Alvin Thomas is worried about the cost people are willing to pay in order to find work. He talked about seeing a black teenager working in a grocery store. The boy was wearing a face mask, but still touching his face.
“It just hit me that in the midst of a crisis like this, black kids are still dispensable. Black kids are still disposable. And part of that could well be that white kids can be safe at home because their parents can afford to keep them safe at home,” Thomas said. “And for black kids, Latinx kids, this represents a space to make a little bit extra money so now you can contribute to your family. That, to me, is one of the very insidious ways that poverty and financial strain really affects black communities.”

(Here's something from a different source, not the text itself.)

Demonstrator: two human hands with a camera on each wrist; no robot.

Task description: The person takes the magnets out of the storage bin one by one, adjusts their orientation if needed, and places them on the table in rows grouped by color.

The Foundation for Black Women’s Wellness, an organization founded by Lisa Peyton Caire, has been working during the pandemic to help black women stave off the emergency financial situations that lead to situations like the one Thomas fears.
In April, the foundation started a COVID-19 relief fund, seeded by a $20,000 grant from UW Credit Union. The money will help support black women and families facing issues with rent or eviction, utilities, medical expenses, food and other emergencies.
“We’ve got to take this as an opportunity to look closely at solutions not only to climb out of COVID-19, but to ultimately address inequities that we have not solved prior to now,” Peyton Caire said.
Thomas also has his eyes on the aftermath of the pandemic. He predicts a looming mental health crisis as people decompress and process trauma caused by the disease and efforts to contain its spread.
“I would like to see specific funding for programs that are addressing men of color, families of color, to help provide support so that when we do emerge from COVID-19, there’s some kind of structure,” Thomas said. “I think whatever we do, we need to get the message out there that black men are human beings first and whatever other labels you want to add to them, that comes after them being human beings. But human beings with feelings, with emotions, with mental health challenges, with needs and to force people to recognize that and to treat them as such.”